Bab 18 Karma dan Investigasi Lanjutan

22 2 0
                                    



Hal apa yang paling penting bagiku dalam masa-masa kehidupan sekolahku?

Jawabannya sangat jelas, dan itu adalah sesuatu yang sudah menghilang.

Bagiku, saat ini sekolah seperti sebuah restoran hamburger yang tidak menawarkan daging.

Bagiku, tidak ada satu pun hal penting yang tersisa di sekolah. Satu-satunya alasanku masih di sini adalah karena suatu kebiasaan―rutinitas harian yang aku jalani untuk keluargaku. Sudah menjadi tugasku untuk memikul peran si murid pemalas bagi guru, teman yang optimis bagi Amir, dan kakak kelas yang mengagumkan bagi Alisa. Aku memang bilang sudah tugasku untuk memikul sebuah peran, tapi itu bukan hanya sebuah akting belaka, setiap waktu yang aku habiskan menjalani peran itu, adalah diriku yang sebenarnya. Tidak ada kepalsuan dalam hal itu.

Tidak mengherankan. Peran yang paling penting bagiku telah dirampas, dan bagian dalam diriku yang telah siap untuk memerankannya telah lenyap.

Setelah sekolah berakhir, aku mulai menempatkan kursi ke atas meja untuk membersihkan lantai―rutinitas lain yang terpaksa aku ulang terus-menerus.

Saat aku sedang melakukan pekerjaanku, aku tiba-tiba teringat pertemuan singkatku dengan Manis Kemuning, ia menghilang sebelum aku bisa bertukar kata dengannya.

Ia menyerupai Silvia. Dan pastinya bukan manusia dan juga bukan ilusi. Manis Kemuning tanpa diragukan lagi telah berinteraksi dengan Silvia dan murid lainnya, dan menghasutnya untuk bunuh diri. Aku 100% yakin akan hal itu. Namun, keyakinan itu meresahkanku.

Berpikirlah dengan akal sehatmu, Karma. Apa yang membuatku begitu yakin kalau sosok yang aku temui di SMA Gerhana benar-benar gadis itu? Tidak ada yang bisa mendukung sentimenku, aku tidak memiliki petunjuk apapun yang memungkinkanku untuk mengenali Manis Kemuning. Aku tidak tahu penampilannya, sifatnya, dan kepribadiannya. Aku tidak tahu apapun tentangnya.

Tapi, gadis yang aku temui itu adalah Manis Kemuning.

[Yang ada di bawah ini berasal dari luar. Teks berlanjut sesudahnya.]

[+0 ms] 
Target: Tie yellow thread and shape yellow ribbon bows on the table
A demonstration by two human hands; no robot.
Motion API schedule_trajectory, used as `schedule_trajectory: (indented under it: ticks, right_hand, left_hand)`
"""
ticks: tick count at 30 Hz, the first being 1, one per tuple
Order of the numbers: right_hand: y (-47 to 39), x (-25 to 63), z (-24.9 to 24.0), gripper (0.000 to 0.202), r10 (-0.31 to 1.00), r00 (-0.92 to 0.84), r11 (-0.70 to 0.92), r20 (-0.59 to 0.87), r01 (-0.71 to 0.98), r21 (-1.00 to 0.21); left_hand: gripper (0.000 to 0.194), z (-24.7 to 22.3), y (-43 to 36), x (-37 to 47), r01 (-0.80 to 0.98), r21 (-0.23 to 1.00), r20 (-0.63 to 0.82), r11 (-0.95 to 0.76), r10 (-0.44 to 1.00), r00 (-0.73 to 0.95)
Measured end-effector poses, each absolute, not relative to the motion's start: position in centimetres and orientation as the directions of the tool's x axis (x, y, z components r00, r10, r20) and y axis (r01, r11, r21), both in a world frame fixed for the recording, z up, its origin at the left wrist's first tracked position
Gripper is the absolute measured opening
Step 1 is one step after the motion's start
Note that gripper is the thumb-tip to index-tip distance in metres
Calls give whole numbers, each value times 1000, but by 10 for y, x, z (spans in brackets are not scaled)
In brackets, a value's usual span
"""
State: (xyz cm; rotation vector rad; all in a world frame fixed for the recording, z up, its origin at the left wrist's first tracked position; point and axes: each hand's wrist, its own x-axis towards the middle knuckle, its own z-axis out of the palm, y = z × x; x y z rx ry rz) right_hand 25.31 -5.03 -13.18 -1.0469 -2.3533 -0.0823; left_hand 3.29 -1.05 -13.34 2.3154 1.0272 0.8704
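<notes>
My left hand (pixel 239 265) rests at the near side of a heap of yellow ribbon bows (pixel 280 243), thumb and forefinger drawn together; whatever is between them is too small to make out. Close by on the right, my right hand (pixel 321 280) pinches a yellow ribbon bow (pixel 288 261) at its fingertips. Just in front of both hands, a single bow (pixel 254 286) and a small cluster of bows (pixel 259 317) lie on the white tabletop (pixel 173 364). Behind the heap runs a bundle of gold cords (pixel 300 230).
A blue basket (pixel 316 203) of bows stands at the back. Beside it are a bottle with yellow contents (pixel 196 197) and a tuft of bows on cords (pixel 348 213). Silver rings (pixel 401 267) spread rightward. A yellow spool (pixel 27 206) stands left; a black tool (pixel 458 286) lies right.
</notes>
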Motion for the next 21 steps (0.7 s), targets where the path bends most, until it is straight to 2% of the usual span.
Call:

Mengapa jawaban itu muncul begitu saja dan terasa klik denganku?
Apa artinya ini?

"Kak Karma!"

Kak. Sapaan hormat dari adik kelas untuk kakak kelas, tapi di mata Alisa, sapaan itu merupakan semacam panggilan romantis untukku. Aku menoleh ke jendela yang berdekatan dengan koridor.

"Hei, Alisa," sapaku.

Dia menjawabku dengan sebuah senyuman.

"Dan, Talita," tambahku, saat melihatnya berada di samping Alisa, yang seketika itu juga ia menundukkan kepalanya diam-diam.

Talita hampir tidak pernah berbicara denganku. Aku rasa ia tak merasa nyaman saat berurusan dengan lawan jenis. Bahkan, ketika aku tak sengaja bertemu dengannya saat ia sedang sendirian di koridor, ia kabur dariku seperti halilintar. Tentu saja, kejadian itu membuat aku sedikit berpikir, apakah ia membenciku?

"Kok, wajahmu suram banget. Ada apa?" tanya Alisa sambil tersenyum.

"Hm?" Walaupun aku tidak berpikir mereka akan tahu gadis itu, aku memutuskan untuk mencoba menanyakannya. "Kalian tahu orang yang bernama Manis Kemuning?"

"Anis... Kuning5?" Alisa mengulanginya seperti burung beo dan memutar kepalanya pada temannya. Talita tanpa kata menggeleng.

"Apakah ia orang terkenal?"

"Bukan."

"Dari sekolah kita?"

"Bukan juga."

"Hm? Kalau begitu kenapa kamu berpikir kalau kami mengenal orang itu?"

"Hanya sekedar iseng saja. Aku tak terlalu berharap tinggi kalian akan mengenalnya."